#### Exercise
Below are the records; output them exactly from the first line through the line with "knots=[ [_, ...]", stopping there.

#### Records supplied
#####

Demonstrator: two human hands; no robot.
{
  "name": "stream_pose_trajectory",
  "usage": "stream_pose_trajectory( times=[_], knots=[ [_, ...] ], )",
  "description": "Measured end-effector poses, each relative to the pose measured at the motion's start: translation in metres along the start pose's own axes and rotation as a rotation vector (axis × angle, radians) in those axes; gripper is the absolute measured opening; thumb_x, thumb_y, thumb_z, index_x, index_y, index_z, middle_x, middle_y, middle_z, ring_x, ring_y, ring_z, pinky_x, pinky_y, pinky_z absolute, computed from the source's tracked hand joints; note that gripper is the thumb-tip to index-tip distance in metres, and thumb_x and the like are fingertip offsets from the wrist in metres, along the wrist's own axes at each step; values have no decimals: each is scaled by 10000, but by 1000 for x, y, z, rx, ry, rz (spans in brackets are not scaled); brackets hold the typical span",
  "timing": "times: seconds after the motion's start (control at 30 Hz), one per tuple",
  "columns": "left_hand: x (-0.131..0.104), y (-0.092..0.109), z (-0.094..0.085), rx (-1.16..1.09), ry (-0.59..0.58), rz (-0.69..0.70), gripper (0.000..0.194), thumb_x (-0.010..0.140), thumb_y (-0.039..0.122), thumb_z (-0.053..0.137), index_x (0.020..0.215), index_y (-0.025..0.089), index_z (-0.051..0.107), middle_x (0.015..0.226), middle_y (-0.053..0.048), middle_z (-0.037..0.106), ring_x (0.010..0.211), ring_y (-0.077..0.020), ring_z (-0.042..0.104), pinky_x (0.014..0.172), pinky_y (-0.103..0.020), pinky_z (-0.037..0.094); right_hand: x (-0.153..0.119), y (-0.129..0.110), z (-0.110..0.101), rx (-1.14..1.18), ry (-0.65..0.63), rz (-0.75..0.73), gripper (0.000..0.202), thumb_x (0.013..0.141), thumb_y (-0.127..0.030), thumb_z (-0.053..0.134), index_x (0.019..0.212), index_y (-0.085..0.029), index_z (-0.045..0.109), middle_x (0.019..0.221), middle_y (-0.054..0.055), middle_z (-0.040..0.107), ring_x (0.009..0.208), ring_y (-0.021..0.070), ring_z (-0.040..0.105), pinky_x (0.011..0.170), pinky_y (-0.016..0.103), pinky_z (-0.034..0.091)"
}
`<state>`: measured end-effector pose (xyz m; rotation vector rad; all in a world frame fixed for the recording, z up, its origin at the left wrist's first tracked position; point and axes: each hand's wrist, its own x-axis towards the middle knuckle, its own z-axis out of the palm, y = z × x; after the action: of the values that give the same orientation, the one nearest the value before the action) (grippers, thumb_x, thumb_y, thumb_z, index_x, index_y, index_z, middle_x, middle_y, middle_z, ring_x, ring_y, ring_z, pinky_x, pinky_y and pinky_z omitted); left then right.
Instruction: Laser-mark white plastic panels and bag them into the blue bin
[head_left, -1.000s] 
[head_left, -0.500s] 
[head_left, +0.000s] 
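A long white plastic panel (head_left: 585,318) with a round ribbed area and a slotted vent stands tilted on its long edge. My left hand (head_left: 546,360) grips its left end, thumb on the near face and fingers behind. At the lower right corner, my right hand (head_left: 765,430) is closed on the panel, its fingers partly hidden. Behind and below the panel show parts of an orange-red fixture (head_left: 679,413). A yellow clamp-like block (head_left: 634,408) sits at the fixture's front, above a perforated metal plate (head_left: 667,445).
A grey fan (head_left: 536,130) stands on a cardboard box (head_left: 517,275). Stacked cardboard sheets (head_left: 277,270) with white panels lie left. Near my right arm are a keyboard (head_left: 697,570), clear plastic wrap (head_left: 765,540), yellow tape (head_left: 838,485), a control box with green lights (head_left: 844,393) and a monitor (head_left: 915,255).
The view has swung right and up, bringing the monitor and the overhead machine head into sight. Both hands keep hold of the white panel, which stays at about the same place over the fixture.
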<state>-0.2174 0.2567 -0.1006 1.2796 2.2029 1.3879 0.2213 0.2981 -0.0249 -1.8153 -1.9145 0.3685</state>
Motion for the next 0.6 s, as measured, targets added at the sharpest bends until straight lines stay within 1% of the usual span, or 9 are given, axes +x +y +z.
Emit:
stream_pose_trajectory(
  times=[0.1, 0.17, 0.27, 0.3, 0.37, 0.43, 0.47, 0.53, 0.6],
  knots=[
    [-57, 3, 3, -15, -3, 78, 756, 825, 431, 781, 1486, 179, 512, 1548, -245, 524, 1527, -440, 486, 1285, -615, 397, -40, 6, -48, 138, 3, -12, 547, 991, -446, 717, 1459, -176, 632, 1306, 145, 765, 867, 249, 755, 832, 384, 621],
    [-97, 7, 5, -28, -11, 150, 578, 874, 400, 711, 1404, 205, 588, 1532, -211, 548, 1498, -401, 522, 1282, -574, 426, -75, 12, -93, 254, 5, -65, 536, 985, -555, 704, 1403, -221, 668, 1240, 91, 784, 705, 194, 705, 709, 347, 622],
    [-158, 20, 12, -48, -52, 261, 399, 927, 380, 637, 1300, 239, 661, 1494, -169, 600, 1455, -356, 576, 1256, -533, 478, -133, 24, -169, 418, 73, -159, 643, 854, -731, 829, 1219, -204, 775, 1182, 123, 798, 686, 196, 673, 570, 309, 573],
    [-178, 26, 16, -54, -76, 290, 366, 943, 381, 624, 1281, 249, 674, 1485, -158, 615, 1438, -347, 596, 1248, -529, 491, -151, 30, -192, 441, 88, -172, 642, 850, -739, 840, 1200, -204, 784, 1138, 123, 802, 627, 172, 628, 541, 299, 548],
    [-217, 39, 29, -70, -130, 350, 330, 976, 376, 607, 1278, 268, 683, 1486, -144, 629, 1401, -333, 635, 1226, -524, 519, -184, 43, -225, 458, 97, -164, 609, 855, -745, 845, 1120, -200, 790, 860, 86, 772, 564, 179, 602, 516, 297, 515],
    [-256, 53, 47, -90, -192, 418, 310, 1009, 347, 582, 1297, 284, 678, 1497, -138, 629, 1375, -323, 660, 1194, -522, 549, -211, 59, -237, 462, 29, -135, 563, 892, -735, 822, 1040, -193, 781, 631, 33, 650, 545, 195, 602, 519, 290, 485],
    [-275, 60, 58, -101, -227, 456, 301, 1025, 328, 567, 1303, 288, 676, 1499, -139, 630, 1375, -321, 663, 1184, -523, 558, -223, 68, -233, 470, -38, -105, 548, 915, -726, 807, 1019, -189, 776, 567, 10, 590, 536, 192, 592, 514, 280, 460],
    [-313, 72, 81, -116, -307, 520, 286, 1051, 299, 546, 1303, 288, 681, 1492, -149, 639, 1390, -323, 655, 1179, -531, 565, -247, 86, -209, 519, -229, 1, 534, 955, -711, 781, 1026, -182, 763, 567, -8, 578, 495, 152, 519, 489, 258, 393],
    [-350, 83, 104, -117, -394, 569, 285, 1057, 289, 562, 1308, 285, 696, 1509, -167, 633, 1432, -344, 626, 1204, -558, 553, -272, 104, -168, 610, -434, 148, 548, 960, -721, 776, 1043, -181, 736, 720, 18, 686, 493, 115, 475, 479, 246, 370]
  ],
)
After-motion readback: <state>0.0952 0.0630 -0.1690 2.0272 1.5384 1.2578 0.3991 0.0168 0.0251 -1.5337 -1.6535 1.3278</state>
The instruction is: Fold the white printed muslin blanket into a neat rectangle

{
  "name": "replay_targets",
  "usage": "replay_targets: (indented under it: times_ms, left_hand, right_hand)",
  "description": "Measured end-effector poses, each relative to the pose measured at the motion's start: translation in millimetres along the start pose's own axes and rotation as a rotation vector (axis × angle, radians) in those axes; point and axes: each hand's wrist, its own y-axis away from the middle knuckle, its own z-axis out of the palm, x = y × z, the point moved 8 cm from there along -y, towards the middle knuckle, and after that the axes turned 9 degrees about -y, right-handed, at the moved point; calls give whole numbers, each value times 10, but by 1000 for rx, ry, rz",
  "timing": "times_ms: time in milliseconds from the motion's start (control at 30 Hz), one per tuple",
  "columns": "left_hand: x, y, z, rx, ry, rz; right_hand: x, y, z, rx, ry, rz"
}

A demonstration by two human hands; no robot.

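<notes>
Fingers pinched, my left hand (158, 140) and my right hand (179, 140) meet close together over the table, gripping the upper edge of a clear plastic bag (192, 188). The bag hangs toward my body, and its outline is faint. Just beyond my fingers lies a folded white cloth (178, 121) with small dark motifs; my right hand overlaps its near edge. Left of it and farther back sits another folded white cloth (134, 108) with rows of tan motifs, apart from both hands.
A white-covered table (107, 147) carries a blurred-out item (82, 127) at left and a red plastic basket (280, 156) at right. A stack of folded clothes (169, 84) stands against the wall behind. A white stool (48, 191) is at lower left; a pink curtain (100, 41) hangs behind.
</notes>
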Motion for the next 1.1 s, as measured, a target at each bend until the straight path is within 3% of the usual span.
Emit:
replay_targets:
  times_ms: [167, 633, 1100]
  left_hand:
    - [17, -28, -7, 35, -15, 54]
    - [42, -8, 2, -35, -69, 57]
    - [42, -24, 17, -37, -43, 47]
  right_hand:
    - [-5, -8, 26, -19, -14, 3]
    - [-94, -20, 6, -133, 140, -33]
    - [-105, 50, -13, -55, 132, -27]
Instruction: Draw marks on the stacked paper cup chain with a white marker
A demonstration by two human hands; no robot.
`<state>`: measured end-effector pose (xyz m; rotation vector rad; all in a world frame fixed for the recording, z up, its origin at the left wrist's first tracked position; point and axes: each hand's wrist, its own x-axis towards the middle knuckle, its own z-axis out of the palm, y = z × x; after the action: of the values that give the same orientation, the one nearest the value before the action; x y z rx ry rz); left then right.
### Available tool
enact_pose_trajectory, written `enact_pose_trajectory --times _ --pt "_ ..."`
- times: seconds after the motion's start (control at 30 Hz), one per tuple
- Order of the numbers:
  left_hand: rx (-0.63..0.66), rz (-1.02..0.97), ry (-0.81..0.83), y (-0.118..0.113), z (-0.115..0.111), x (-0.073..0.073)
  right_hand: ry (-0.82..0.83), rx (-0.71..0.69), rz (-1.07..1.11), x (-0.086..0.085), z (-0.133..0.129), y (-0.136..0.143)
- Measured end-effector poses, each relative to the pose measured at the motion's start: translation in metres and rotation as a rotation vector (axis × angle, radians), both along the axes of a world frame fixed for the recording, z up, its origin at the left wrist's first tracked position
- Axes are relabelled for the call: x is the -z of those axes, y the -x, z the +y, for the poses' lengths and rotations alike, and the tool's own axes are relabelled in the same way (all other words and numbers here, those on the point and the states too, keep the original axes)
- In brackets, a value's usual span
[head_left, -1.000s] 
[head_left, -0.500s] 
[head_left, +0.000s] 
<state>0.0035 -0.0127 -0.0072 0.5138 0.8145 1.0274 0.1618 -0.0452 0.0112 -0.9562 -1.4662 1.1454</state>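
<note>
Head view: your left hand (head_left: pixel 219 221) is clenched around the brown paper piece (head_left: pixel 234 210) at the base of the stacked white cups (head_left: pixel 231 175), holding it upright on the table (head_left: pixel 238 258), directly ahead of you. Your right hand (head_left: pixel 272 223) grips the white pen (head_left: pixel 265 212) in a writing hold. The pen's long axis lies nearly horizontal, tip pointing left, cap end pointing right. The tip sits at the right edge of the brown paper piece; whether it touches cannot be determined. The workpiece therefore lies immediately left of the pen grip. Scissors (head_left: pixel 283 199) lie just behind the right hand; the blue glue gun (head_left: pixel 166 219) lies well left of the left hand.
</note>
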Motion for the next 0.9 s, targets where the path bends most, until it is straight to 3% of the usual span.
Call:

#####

#### Completed task
Demonstrator: two human hands; no robot.
{
  "name": "stream_pose_trajectory",
  "usage": "stream_pose_trajectory( times=[_], knots=[ [_, ...] ], )",

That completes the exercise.